Most retailers allow you to redeem your points only at their own outlets.

Titan's Signet Club is an exception, offering gift vouchers from other brands and stores such as Raymond, Shopper's Stop, Music World and so on. If you are a part of Westside's Club West programme, you may from time to time get discounts from its programme partners such as Voltas.

The strings attached

Be sure, though, to get a handle on how and when these reward points accumulate and can be redeemed, before going on a buying binge.

For instance, with Landmark's Fellowship programme, you automatically become a member once you make a same-day purchase of Rs 2500. But you begin to earn reward points only after you make purchases worth Rs 10,000 in a year.

Also, Lifestyle does not award points for purchases made during sales or special offers. You would have to check the validity period within which you can redeem your reward points as well.

Pantaloons, Shopper's Stop and Westside also offer upgrades in their rewards programme, where a certain amount of purchases will entitle to a higher level of benefits.

For one, you get to accumulate reward points faster. For instance, if you are a Green Card Five Star member at Pantaloons, you earn one reward point for every Rs 25 spent as against one for every Rs 50 spent at the entry level.
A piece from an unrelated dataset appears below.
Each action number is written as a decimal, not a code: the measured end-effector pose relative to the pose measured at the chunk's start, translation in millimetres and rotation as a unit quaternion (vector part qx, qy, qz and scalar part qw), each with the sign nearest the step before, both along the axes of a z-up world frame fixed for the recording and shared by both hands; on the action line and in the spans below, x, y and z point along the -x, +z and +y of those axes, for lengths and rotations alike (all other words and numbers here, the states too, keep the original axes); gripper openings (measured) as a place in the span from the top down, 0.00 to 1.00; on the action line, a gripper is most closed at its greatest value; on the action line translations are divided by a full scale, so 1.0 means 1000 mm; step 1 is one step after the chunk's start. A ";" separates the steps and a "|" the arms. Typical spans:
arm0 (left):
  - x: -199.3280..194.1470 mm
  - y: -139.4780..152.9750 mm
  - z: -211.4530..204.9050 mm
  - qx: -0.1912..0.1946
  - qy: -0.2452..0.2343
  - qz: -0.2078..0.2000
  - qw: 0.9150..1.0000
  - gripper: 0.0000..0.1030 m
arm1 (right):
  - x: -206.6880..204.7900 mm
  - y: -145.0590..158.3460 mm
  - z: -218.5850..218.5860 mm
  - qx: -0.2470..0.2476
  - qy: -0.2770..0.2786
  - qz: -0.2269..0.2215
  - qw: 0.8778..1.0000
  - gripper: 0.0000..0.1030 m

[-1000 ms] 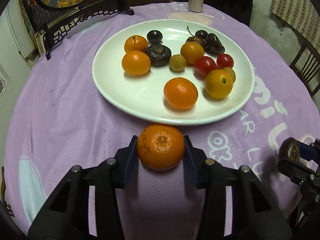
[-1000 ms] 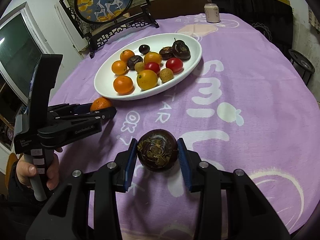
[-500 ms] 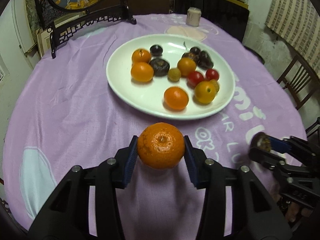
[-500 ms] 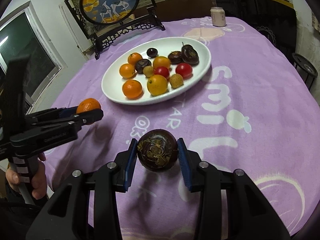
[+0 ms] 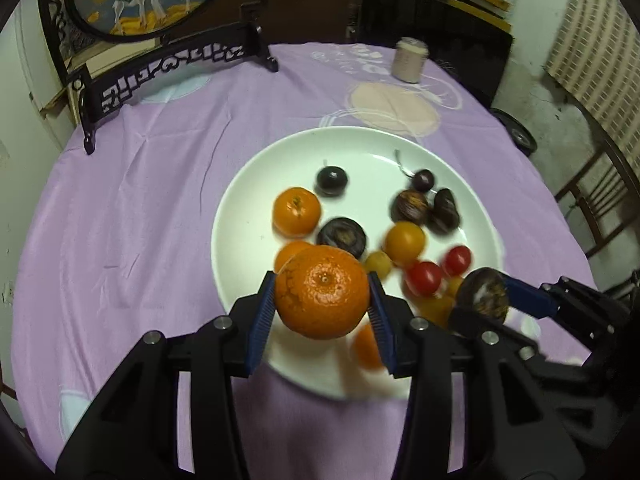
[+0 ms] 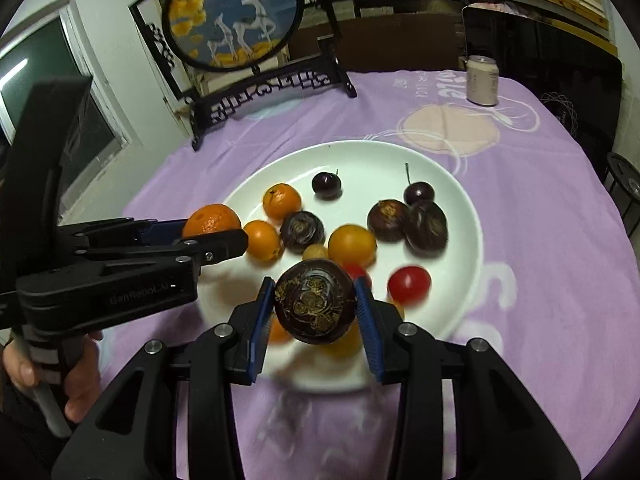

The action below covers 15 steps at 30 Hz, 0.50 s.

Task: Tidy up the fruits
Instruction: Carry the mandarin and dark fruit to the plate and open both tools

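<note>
My left gripper [image 5: 322,304] is shut on a mandarin [image 5: 322,292], held in the air over the near rim of the white plate [image 5: 248,196]. My right gripper [image 6: 315,308] is shut on a dark purple passion fruit [image 6: 315,302], also above the plate's [image 6: 460,208] near edge. The plate carries several mandarins, dark passion fruits, cherries, red tomatoes and yellow fruits. In the left wrist view the right gripper [image 5: 486,300] shows at the right with its dark fruit. The left gripper [image 6: 212,232] with its mandarin [image 6: 212,220] shows at the left of the right wrist view.
The plate sits on a round table under a purple cloth [image 5: 132,220]. A framed round picture on a black stand [image 6: 256,76] stands at the back left. A pale can [image 6: 482,80] is at the far edge. A wooden chair [image 5: 592,204] stands to the right. A hand [image 6: 76,376] holds the left gripper's handle.
Both grippers rose and moved forward from the cloth in front of the plate to above its near rim, each still carrying its fruit. The fruits on the plate have not moved.
</note>
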<state>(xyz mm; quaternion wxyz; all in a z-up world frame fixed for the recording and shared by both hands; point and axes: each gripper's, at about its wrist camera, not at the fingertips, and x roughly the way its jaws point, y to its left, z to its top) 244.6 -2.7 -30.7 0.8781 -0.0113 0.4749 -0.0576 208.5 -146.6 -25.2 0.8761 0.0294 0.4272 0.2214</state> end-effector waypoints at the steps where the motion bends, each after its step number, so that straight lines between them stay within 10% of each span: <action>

But reward points alone are certainly not incentive enough to get you to purchase such a card. After all, credit cards offer you both reward points as well as the option to redeem them across any retailer or restaurant of your choice.
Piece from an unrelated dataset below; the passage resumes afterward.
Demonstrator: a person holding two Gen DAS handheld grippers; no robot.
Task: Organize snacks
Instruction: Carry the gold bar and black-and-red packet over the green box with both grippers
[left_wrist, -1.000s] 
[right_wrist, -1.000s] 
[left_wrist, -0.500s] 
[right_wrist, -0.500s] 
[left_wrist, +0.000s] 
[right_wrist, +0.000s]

What you get beside reward points?

Special shopping hours during a sale, free alteration of your clothes, home delivery and free movie tickets are some of the add-ons that these cards promise. But not all of the freebies that are promised may be really useful to you.
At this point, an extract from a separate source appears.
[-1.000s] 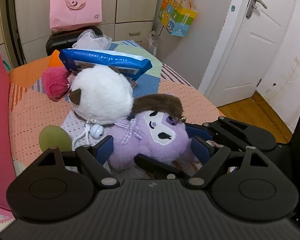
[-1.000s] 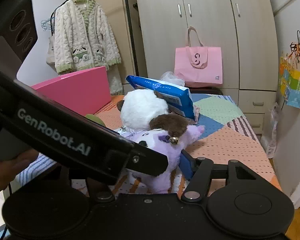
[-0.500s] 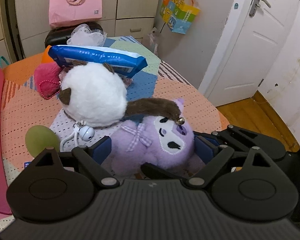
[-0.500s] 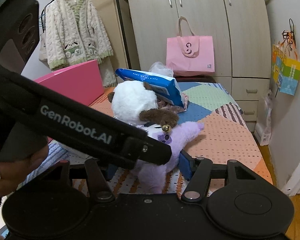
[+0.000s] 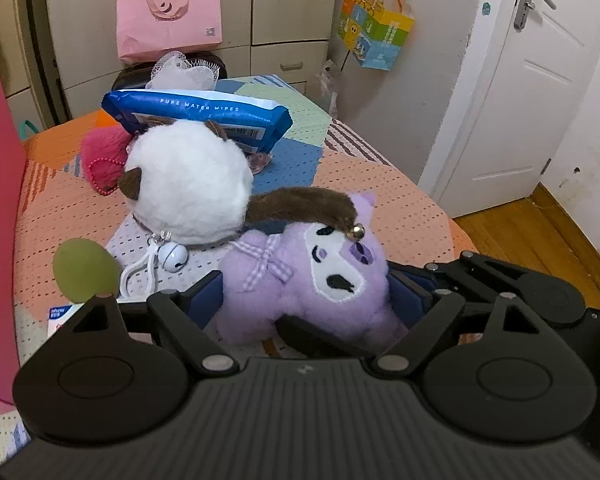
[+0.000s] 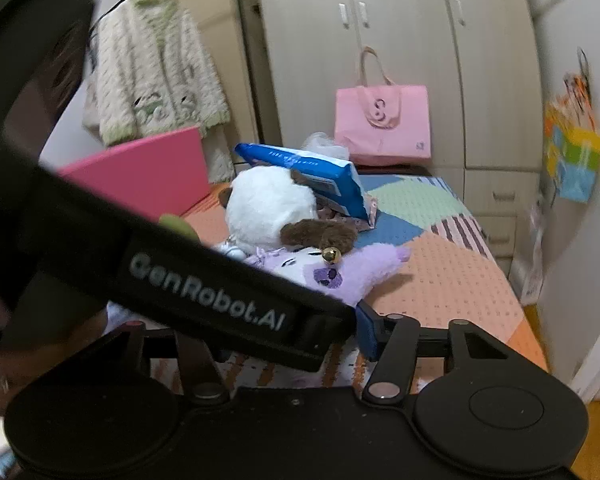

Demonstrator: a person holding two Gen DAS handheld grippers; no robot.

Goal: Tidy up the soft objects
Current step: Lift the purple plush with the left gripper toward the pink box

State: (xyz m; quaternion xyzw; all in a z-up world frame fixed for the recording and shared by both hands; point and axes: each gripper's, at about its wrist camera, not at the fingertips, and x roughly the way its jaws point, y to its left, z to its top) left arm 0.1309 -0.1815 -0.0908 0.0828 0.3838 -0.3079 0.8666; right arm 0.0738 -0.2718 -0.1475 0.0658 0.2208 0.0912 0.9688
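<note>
Plush toys crowd the near part of the bed (image 5: pixel 400 184), and the purple plush (image 5: pixel 320 292) lies right between the fingers of the left claw (image 5: pixel 306 300), its body on its side with the face turned up and toward the camera. Both blue pads sit close against its flanks, so the left claw looks closed on it or very nearly so, though firm contact cannot be confirmed. The toy's long axis runs roughly across the claw's opening, from the bow at the left to the ear at the right. Just behind it, a white plush (image 5: pixel 188 188) lies touching it, its brown tail draped over the purple head, with a pack of wipes (image 5: pixel 198 114) leaning on its far side. The right claw (image 6: pixel 284 332) comes in from the right side of the same toy; only one blue pad is visible, beside the purple body, and the other claw's frame hides the rest, so its opening cannot be told. The left claw is the nearer one for a lift.
</note>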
If you are tired of the mad rush during a sale, you are in luck if you are a Pantaloons Green Card member. You get to enjoy exclusive shopping hours two days before a sale is thrown open. Besides getting to shop in peace, you also get to grab all the goodies before the rest. But you would have to be a really early riser if you want to take advantage of Club West's `special' shopping hours during sales. The chain expects you to get there at 8 a.m. on `Sale' days, if you want to get that trouser you have been eyeing, before other shoppers get to it.

Shopper's Stop and Pantaloons have special billing counters for card members. Shopper's Stop throws in free parking for your car as you shop if you own their First Citizen card. If you are a Club West Gold (Westside) or a Golden Glow First Citizen (Shopper's Stop) cardholder, you get free delivery and alteration of clothes. Green Card Three Star and Five Star members also get free delivery of their purchases.

Does it pay to be loyal?

You need to a compulsive shopper to make the best of the loyalty cards. If you visit the store just once a year or like to comparison shop, these cards may not have too much to offer.

Besides some of the more attractive perks such as reserved parking and home delivery are offered only if you are at an upgraded level in a rewards programme and an `upgrade' usually requires you to run up a few really big bills.

You would have to buy stuff worth Rs 40,000 during your membership period, if you want to enjoy the benefits of a Golden Glow First Citizens cardholder. Co-branded credit cards, on the other hand, appear to be worth exploring. There are not many retailer-credit card issuer tie-ups right now. First Citizen Citibank Card and ICICI Bank's tie-up with Big Bazaar come to mind.

First Citizen Citibank Card offers double the reward points on purchases at Shopper's Stop. It also offers a three-month zero-per cent EMI (equated monthly instalment) scheme to ease the burden of truly heavy-duty purchases. Besides, you get to earn reward points when you spend at other retailers as well.

To maximise use of your loyalty card:

  • It may be a good idea to subscribe to the loyalty programme of the store most accessible to you.

  • The greater the variety of merchandise, the more your chances of chalking up substantial savings through the loyalty programme.